Ahora era capitán. Había estado a cargo de una sección del frente con treinta baterías Flak de 88 mm.

—Solo teníamos ocho proyectiles por arma —dijo mientras los dedos expertos del doctor Weiss recomponían lenta y meticulosamente sus huesos aplastados—. Teníamos orden de disparar siete a los tanques soviéticos y utilizar el octavo para destruir la batería, para que los rojos no pudieran usarla. —Se encontraba de pie junto a una Flak 88 cuando la artillería soviética impactó directamente en ella y la volcó sobre Werner—. Tuve suerte de que solo me atrapara la mano —añadió—. Podría haberme aplastado la cabeza.

»¿Has sabido algo de Carla? —le preguntó a Erik cuando el médico acabó de curarle.

Erik sabía que su hermana y Werner eran ya pareja.

—Hace semanas que no recibo cartas.

—Como yo. He oído cosas espantosas de Berlín. Espero que esté bien.

—Yo también estoy preocupado —dijo Erik.

Sorprendentemente, los alemanes resistieron en las colinas de Seelow un día y una noche más.

El puesto de socorro no recibió aviso de que el frente había caído. Atendían a una nueva remesa de heridos cuando siete u ocho soldados soviéticos entraron en la iglesia, dispararon una ráfaga de ametralladora al techo abovedado y Erik se lanzó al suelo, como hicieron todos los que podían moverse.

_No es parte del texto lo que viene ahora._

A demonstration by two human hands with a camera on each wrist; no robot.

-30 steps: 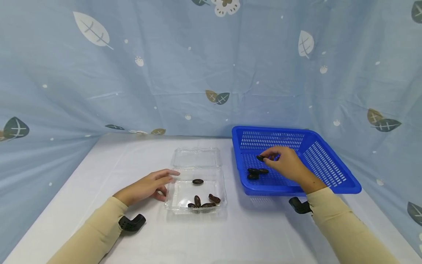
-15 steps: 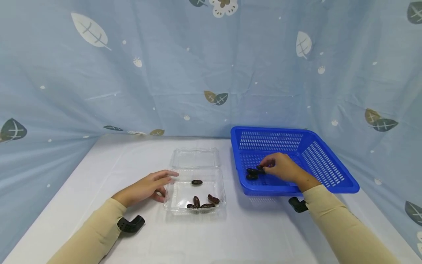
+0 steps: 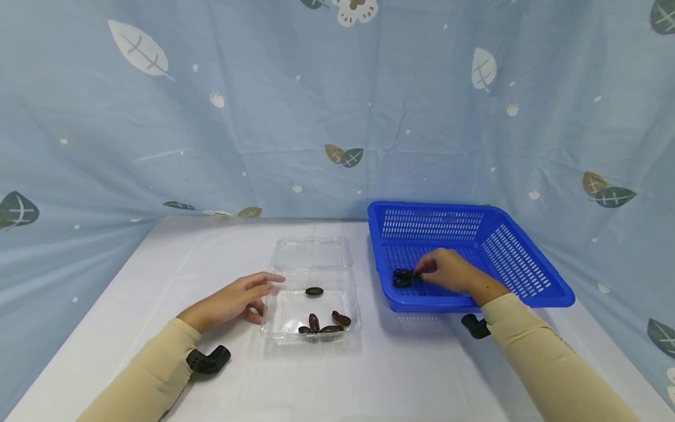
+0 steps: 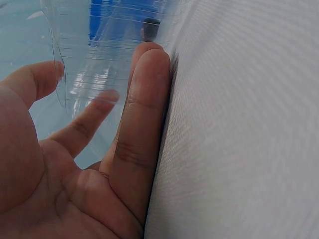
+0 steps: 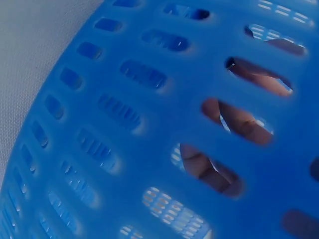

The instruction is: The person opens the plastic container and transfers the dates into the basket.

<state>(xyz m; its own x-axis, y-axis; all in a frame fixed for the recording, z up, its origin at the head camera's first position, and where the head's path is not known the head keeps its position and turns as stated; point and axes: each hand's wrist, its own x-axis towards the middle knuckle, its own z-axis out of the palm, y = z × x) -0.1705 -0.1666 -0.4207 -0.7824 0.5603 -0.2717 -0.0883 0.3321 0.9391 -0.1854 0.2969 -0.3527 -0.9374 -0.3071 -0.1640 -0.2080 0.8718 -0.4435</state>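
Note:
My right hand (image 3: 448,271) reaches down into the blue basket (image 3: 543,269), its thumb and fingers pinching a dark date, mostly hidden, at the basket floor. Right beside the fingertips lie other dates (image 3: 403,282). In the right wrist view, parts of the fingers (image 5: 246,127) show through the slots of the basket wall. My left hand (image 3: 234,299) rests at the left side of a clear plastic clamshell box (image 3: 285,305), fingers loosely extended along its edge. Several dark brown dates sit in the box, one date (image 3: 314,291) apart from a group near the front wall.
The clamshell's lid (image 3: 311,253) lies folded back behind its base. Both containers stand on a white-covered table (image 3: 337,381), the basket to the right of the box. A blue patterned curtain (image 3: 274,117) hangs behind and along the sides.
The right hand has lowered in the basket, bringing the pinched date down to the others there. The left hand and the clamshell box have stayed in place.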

Al ver que no había nadie armado, los soviéticos se relajaron. Recorrieron la nave apropiándose de relojes y anillos, y luego se marcharon.

Erik se preguntó qué pasaría a continuación. Era la primera vez que quedaba atrapado tras la línea enemiga. ¿Debían abandonar el hospital de campaña e intentar reunirse con el ejército en retirada? ¿O sus pacientes estarían más seguros allí?

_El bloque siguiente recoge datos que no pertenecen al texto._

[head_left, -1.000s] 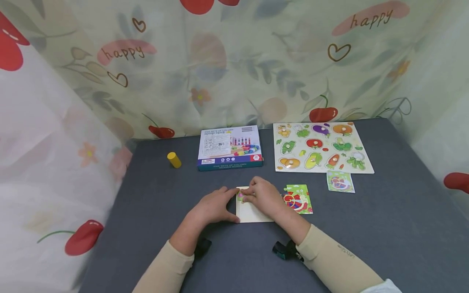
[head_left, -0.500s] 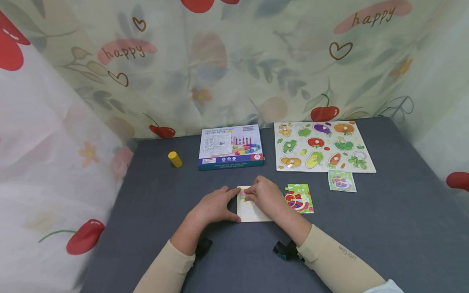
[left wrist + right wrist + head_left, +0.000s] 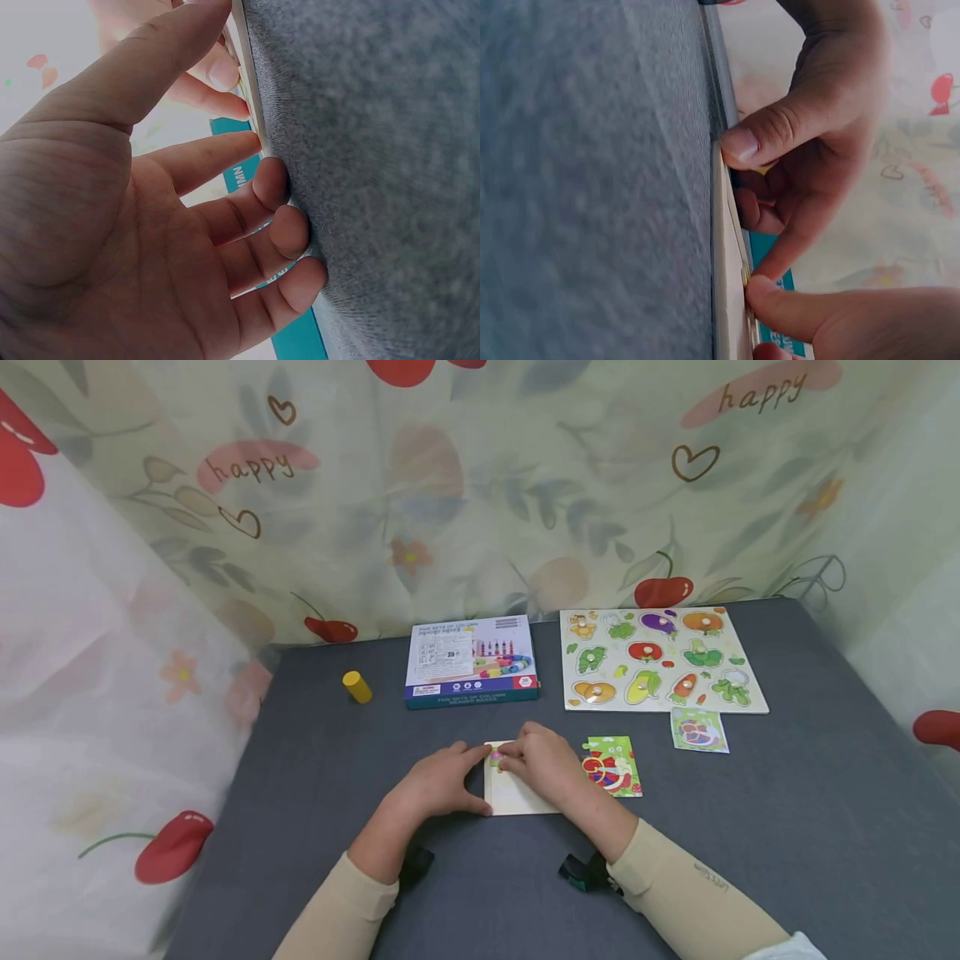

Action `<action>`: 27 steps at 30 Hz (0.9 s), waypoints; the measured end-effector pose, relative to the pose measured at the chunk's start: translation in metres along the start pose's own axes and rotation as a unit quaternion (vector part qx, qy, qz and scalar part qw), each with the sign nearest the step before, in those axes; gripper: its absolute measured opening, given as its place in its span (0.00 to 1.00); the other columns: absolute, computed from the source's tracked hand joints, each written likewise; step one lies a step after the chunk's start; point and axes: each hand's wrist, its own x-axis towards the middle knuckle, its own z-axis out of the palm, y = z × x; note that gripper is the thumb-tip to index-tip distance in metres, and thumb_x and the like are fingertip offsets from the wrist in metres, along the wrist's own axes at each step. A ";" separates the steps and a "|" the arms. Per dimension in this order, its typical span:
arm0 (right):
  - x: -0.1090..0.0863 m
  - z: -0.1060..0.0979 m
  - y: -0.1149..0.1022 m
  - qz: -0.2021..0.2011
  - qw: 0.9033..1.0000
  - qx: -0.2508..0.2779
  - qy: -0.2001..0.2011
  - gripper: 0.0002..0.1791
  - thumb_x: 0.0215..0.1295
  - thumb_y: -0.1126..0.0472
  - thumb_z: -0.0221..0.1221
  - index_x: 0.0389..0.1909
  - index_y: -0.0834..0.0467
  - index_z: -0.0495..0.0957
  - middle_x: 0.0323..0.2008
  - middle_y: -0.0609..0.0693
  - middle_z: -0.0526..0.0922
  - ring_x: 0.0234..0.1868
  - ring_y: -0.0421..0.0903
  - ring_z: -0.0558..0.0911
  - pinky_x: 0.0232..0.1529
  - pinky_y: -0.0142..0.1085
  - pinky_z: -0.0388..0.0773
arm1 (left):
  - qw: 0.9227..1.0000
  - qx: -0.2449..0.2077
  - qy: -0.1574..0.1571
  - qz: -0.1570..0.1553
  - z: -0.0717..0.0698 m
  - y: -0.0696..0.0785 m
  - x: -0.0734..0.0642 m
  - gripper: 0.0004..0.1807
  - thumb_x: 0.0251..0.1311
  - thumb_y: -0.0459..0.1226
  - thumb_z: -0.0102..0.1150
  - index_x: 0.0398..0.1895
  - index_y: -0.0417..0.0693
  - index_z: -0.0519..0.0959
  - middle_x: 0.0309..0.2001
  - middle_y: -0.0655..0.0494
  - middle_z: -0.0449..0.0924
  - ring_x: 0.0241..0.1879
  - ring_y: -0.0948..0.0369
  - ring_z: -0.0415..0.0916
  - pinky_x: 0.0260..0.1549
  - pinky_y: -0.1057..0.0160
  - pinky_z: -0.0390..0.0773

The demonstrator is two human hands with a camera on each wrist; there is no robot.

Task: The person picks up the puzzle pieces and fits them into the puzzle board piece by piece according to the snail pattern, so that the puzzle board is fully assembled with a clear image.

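In the head view, a small cream puzzle board (image 3: 517, 798) lies flat on the dark cloth. My left hand (image 3: 441, 783) holds its left side, thumb at the near corner and index finger at the far corner; the other fingers are loosely bent in the left wrist view. With thumb and index finger, my right hand (image 3: 543, 764) pinches a small green-and-pink puzzle piece (image 3: 495, 759) at the board's far left corner. The fingers partly cover that piece. Right of the board, partly behind my right wrist, lie joined puzzle pieces (image 3: 615, 768) with a red and green picture.
A small picture card (image 3: 699, 731) lies beside a vegetable peg puzzle (image 3: 664, 662) at the back right. Behind the board stands a flat toy box (image 3: 472, 662). A yellow cylinder (image 3: 357, 687) is at the back left. Printed curtains border the table.
The right thumb and index finger have shifted slightly to the right at the board's far left corner, and a little more of the piece shows. The left hand stays in place.
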 end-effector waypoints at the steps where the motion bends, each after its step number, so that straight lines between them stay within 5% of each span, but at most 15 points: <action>1: 0.000 0.000 0.000 -0.003 1.000 0.002 -0.003 0.14 0.66 0.53 0.70 0.50 0.51 0.90 0.30 0.44 0.72 0.29 0.41 0.71 0.29 0.37 0.70 | 1.000 -0.001 0.000 0.000 0.000 0.000 0.000 0.51 0.50 0.59 0.77 0.78 0.56 0.66 0.56 0.49 0.75 0.49 0.53 0.72 0.52 0.47 0.76; 8: -0.001 -0.013 -0.004 -0.032 0.999 0.025 -0.021 0.21 0.66 0.52 0.70 0.57 0.55 0.86 0.31 0.46 0.71 0.27 0.42 0.69 0.28 0.36 0.68 | 1.000 0.002 0.004 0.002 0.001 -0.001 -0.001 0.51 0.50 0.58 0.77 0.77 0.56 0.67 0.56 0.49 0.75 0.48 0.53 0.73 0.52 0.47 0.76; 27: -0.033 -0.097 -0.036 -0.058 0.997 0.043 0.042 0.26 0.63 0.53 0.72 0.62 0.54 0.83 0.36 0.48 0.75 0.33 0.43 0.73 0.29 0.35 0.73 | 1.000 -0.001 0.005 -0.006 0.001 0.001 0.001 0.52 0.48 0.58 0.78 0.77 0.56 0.68 0.58 0.47 0.75 0.49 0.52 0.73 0.52 0.45 0.77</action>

El doctor Weiss fue tajante.

—Seguid todos con vuestro trabajo —dijo.

Pocos minutos después, un soldado soviético entró cargando con un camarada al hombro. Apuntó con su arma a Weiss y pronunció una larga frase en ruso. Estaba aterrado, y su amigo, bañado en sangre.

Weiss reaccionó con serenidad.

—No es necesario que me apuntes. Deja a tu amigo en esta mesa.

El soldado obedeció y el equipo reanudó su trabajo. El soldado siguió apuntando al médico con el fusil.

Aquel mismo día, se llevaron a los heridos alemanes en dirección al este, algunos a pie y los demás en la parte trasera de un camión. Erik vio cómo Werner Franck desaparecía, prisionero de guerra. De niño, a Erik le habían contado a menudo la historia de su tío Robert, a quien los rusos habían apresado durante la Primera Guerra Mundial, y que había vuelto a casa andando desde Siberia, un viaje de unos seis mil quinientos kilómetros. Erik se preguntaba dónde acabaría Werner.

Llegaron más heridos soviéticos, y los alemanes los atendieron como lo habrían hecho con sus hombres.

Por la noche, Erik, antes de dormirse, exhausto, comprendió que ahora él también era un prisionero de guerra.